ACTIVITY =>
Determine the number of lines in the data that contain "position", and write only that number.

*** Opening of INFORMATION ***

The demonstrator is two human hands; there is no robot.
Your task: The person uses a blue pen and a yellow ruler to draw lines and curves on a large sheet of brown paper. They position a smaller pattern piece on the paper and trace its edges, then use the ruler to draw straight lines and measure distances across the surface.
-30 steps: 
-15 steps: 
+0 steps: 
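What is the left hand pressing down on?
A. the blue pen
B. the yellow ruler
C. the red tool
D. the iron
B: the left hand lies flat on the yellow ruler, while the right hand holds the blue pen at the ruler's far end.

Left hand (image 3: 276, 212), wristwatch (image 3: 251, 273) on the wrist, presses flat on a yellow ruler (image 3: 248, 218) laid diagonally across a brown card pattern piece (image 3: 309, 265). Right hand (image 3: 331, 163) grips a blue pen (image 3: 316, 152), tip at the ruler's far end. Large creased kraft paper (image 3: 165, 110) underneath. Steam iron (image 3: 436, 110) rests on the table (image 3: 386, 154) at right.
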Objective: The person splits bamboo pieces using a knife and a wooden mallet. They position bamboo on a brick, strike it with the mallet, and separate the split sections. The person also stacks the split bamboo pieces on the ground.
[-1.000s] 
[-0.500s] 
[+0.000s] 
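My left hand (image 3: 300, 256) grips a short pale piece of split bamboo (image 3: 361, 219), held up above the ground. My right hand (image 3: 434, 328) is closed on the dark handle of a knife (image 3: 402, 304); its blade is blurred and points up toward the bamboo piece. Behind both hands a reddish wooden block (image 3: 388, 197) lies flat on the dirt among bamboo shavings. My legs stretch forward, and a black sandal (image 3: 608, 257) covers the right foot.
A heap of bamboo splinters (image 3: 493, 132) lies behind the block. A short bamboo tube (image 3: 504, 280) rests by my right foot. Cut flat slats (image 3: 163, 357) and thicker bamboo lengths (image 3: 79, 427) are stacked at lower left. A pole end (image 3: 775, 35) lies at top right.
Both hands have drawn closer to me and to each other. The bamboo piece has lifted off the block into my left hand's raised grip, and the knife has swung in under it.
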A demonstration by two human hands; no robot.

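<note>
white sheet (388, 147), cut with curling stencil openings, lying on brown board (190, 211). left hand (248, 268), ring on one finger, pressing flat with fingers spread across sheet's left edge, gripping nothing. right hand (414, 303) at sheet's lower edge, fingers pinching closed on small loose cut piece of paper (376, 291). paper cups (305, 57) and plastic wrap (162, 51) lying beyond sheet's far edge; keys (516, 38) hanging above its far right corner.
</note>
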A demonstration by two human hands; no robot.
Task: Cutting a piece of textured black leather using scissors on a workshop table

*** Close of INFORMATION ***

ANSWER SECTION =>
2